» INSTRUCTIONS TO FOLLOW
Word for word, please restate the lines from the beginning of the data through the line in which "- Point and" appears.

#### GIVEN INFORMATION

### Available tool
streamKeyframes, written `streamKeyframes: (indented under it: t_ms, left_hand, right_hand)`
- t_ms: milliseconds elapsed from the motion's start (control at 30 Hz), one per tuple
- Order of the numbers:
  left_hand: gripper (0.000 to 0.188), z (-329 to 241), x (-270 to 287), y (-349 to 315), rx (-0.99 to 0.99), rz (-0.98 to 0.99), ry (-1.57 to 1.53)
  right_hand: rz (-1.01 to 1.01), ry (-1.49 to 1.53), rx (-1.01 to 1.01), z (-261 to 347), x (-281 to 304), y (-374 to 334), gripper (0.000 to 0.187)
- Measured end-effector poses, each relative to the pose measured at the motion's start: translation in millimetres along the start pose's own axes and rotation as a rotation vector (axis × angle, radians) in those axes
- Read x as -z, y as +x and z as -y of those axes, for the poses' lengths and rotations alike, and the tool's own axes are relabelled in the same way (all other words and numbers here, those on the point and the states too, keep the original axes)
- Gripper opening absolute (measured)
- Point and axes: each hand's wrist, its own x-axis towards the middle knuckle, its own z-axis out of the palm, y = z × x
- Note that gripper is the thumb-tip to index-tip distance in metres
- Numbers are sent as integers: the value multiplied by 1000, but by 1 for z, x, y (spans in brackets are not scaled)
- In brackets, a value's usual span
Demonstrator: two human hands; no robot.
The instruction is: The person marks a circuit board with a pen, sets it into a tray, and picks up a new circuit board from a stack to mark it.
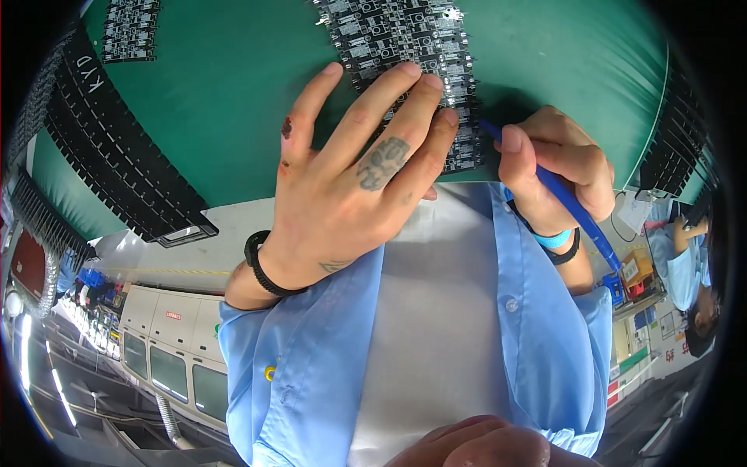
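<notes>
A strip of dark printed circuit boards (393,35) with pale printed markings lies on the green mat (233,47), running from the upper edge down towards me. My left hand (366,163) rests over it with fingers spread and stretched out, the fingertips on the boards and the thumb mostly hidden. At the strip's right edge, my right hand (556,163) is closed round a slender blue pen-like tool (572,204). The tool's tip points at the boards' edge; whether it touches them I cannot tell.
Another piece of circuit board (131,29) lies at the upper left. A black slotted rack (117,140) stands along the left side, and a similar dark rack (673,140) at the right edge. Beyond, a person in a blue sleeve (681,257) shows at the far right.
</notes>
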Motion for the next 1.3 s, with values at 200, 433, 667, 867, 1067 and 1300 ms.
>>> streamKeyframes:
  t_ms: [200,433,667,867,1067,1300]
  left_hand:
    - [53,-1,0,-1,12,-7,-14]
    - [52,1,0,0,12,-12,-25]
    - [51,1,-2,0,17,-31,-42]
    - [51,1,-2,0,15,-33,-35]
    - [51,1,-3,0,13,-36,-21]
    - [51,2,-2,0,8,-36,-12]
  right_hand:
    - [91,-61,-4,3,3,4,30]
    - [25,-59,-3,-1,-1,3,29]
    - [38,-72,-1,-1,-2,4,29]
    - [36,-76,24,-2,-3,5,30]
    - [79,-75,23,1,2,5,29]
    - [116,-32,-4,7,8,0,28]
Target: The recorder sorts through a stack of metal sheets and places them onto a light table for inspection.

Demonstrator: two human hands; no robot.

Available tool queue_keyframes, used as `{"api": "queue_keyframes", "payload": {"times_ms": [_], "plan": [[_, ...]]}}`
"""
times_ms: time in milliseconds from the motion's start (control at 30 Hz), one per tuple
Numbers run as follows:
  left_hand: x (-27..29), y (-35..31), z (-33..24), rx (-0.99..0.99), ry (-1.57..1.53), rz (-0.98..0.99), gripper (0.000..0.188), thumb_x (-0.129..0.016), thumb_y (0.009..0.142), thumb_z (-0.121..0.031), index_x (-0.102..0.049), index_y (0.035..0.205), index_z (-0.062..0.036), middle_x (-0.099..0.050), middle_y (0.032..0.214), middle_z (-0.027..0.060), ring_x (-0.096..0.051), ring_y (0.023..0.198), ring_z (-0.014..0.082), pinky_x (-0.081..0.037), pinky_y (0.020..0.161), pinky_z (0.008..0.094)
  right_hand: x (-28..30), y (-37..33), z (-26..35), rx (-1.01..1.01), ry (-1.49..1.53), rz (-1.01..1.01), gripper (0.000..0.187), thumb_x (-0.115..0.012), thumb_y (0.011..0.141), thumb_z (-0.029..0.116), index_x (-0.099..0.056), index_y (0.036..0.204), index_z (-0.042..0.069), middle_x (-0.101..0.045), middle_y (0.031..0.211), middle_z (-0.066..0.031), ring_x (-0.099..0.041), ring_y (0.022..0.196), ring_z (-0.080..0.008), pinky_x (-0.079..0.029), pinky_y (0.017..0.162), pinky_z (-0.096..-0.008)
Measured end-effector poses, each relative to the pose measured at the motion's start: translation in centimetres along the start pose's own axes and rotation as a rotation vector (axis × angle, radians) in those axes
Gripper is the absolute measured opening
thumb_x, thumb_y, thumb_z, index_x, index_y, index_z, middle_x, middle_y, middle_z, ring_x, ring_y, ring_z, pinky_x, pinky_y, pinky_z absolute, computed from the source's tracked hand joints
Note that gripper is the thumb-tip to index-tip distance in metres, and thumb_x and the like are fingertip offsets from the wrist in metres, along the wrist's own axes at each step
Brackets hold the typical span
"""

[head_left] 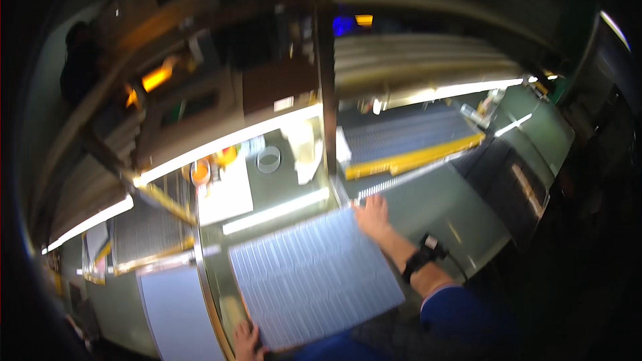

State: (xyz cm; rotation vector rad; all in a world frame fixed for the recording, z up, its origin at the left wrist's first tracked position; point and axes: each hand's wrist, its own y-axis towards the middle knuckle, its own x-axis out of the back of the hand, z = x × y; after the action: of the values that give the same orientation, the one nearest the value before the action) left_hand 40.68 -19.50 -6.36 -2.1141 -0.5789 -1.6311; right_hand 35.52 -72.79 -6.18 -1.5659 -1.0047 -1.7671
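A rectangular light-blue sheet (pixel 314 281) with rows of narrow ribbed strips lies tilted in front of me, its near part reaching over the bench's front edge. My right hand (pixel 372 215) is closed on its far right corner, and a dark band with a small device sits on that wrist. At the near left corner, my left hand (pixel 247 341) has its fingers closed round the sheet's edge. The undersides of both grips are hidden, and the picture is somewhat blurred by motion.
The green bench top (pixel 428 200) runs on both sides. Behind stand a roll of tape (pixel 269 159), white paper (pixel 227 194) and an orange container (pixel 200 172). A yellow-edged stack (pixel 414 140) lies back right. A pale board (pixel 179 314) lies left. Lit shelving (pixel 326 87) rises behind.
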Motion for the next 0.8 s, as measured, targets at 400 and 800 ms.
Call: {"api": "queue_keyframes", "payload": {"times_ms": [400, 800], "plan": [[1.5, 11.7, -4.7, 0.206, 0.057, -0.255, 0.059, -0.057, 0.077, -0.022, -0.038, 0.129, -0.0005, -0.036, 0.134, 0.0209, -0.031, 0.125, 0.0364, -0.024, 0.102, 0.0489, -0.8, -4.0, 1.9, -0.036, 0.283, -0.229, 0.047, -0.045, 0.086, 0.033, -0.044, 0.125, 0.008, -0.042, 0.13, -0.0091, -0.035, 0.121, -0.0262, -0.02, 0.104, -0.0459], [4.7, 20.1, -1.9, 0.301, 0.076, -0.346, 0.057, -0.056, 0.078, -0.023, -0.039, 0.128, -0.0006, -0.037, 0.133, 0.0212, -0.033, 0.124, 0.0359, -0.026, 0.101, 0.0477, 2.2, -12.5, -3.4, 0.116, 0.458, 0.079, 0.084, -0.058, 0.064, 0.068, -0.041, 0.131, 0.021, -0.016, 0.141, -0.0229, -0.013, 0.132, -0.0362, -0.008, 0.107, -0.0462]]}}
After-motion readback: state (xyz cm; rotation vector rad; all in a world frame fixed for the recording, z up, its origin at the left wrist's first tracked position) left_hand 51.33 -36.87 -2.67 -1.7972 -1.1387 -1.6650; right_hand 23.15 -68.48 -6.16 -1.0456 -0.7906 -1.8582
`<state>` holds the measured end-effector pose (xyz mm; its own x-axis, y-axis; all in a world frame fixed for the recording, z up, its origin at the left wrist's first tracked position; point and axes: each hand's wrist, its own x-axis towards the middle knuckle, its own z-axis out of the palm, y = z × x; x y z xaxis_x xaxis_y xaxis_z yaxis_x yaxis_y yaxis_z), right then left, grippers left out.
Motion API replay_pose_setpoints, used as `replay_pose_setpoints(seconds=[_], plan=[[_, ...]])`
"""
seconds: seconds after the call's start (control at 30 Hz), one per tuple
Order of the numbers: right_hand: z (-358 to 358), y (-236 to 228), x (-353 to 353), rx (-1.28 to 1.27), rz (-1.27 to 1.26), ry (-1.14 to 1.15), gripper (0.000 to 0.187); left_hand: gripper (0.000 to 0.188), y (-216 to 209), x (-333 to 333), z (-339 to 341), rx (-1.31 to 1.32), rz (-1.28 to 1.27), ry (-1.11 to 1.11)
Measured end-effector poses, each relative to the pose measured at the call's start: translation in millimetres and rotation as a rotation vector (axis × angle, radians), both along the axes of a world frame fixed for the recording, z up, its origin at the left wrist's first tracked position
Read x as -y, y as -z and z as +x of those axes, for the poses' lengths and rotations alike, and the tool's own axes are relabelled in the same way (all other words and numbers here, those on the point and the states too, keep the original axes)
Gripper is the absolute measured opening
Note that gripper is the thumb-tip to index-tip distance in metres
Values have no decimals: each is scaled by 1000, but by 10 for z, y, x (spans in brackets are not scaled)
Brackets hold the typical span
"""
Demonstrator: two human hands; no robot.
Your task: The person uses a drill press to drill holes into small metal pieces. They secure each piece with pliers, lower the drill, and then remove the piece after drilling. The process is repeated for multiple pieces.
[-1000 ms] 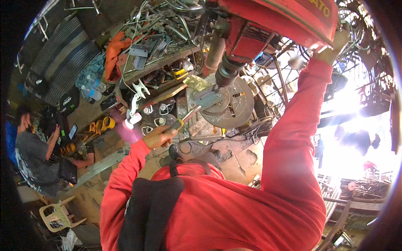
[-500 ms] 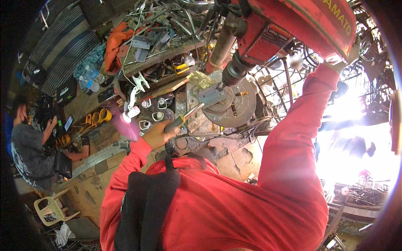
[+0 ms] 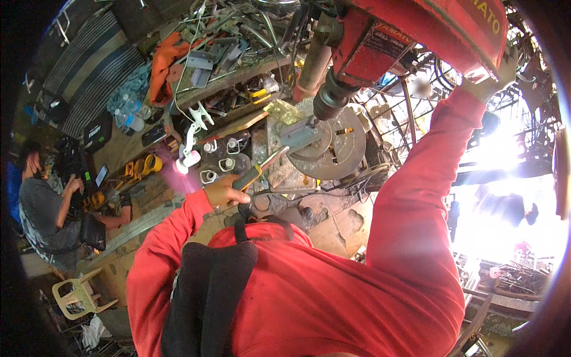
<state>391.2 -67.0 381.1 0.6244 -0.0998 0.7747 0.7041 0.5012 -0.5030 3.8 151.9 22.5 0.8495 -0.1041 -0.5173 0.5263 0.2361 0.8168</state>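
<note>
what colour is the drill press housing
Red; the drill press housing shows best in the head view.

Gripping a yellow-handled tool [image 3: 252, 175] in the left hand [image 3: 222, 191], angled tip-first toward the flat metal piece [image 3: 302, 135] beneath the drill chuck [image 3: 331, 100]. Holding the right hand [image 3: 499, 74] at the red machine housing [image 3: 443, 33].

Red long-sleeved top [image 3: 339, 291] — snug cuffs [image 3: 466, 106]; black panel [image 3: 208, 291], black strap [image 3: 240, 230]; bare hands [image 3: 222, 191]
</note>
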Motion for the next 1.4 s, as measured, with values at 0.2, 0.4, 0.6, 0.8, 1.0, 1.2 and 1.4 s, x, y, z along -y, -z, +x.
replay_pose_setpoints(seconds=[0.2, 0.4, 0.6, 0.8, 1.0, 1.2, 1.4], plan=[[117, -53, -26, -26, 77, -240, 27, 15, -7, -7, 48, -87, 72, 25], [260, -88, -12, -87, 191, -696, 29, 10, -39, -373, 203, -32, 320, 76], [229, -20, 14, -109, 224, -843, 32, 14, -45, -783, 388, -29, 473, 205], [241, -1, 38, -125, 254, -940, 34, 21, -39, -860, 423, -58, 429, 204], [266, 1, 71, -92, 241, -985, 34, 20, -103, -842, 430, -34, 410, 180], [245, -16, 87, -87, 225, -883, 34, 20, -194, -604, 319, -91, 321, 59], [288, -53, 109, -50, 151, -629, 32, 15, -29, 285, -38, -114, 202, -260]])
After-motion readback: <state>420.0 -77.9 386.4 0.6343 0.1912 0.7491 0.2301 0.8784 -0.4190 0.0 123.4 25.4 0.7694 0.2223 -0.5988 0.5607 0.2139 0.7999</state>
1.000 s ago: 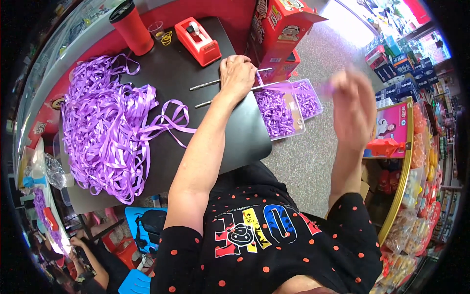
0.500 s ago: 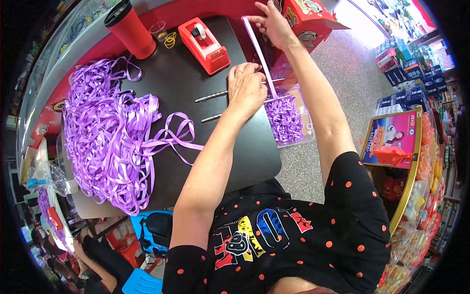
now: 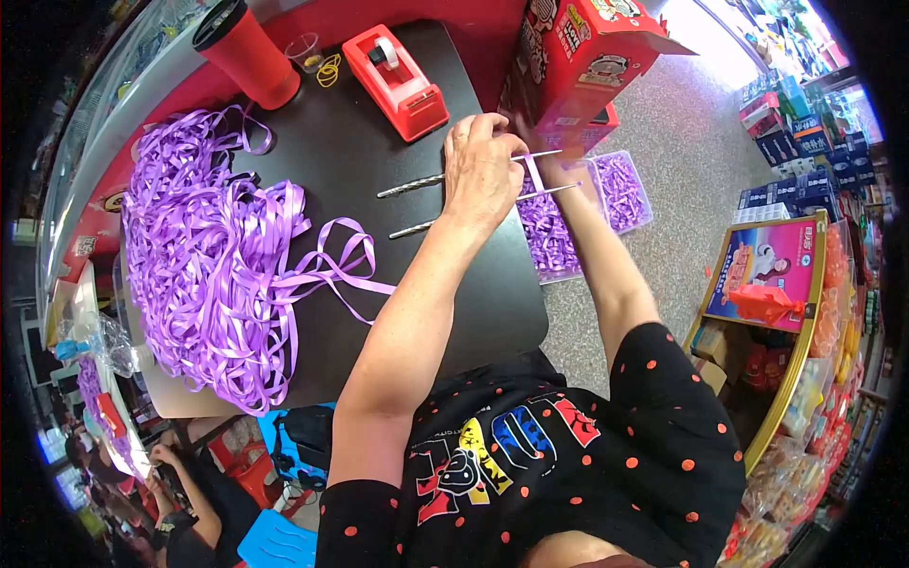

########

» REPLY TO THE TASK
### Available tool
streamKeyframes, written `streamKeyframes: (indented under it: t_ms, left_hand, right_hand)`
- t_ms: milliseconds elapsed from the motion's start (control at 30 Hz), one per tuple
- Order of the numbers:
  left_hand: gripper (0.000 to 0.188), z (-329 to 241), x (-270 to 287), y (-349 to 315), rx (-0.99 to 0.99), rz (-0.98 to 0.99), ry (-1.57 to 1.53)
  right_hand: rz (-1.01 to 1.01), ry (-1.49 to 1.53), rx (-1.01 to 1.01), z (-261 to 347), x (-281 to 304), y (-374 to 334), gripper (0.000 to 0.187)
- Measured end-effector poses, each relative to the pose measured at the motion's start: translation in millimetres along the start pose's own axes and rotation as a rotation vector (axis × angle, radians) in those axes
- Read x as -z, y as +x and z as -y of those axes, for the poses' lengths and rotations alike, and the tool's own axes are relabelled in the same way (all other words and numbers here, those on the point and the states too, keep the original axes)
- Gripper opening absolute (measured)
- Point and axes: each hand's wrist, its own x-axis towards the middle knuckle, its own z-axis out of the palm, y = z × x

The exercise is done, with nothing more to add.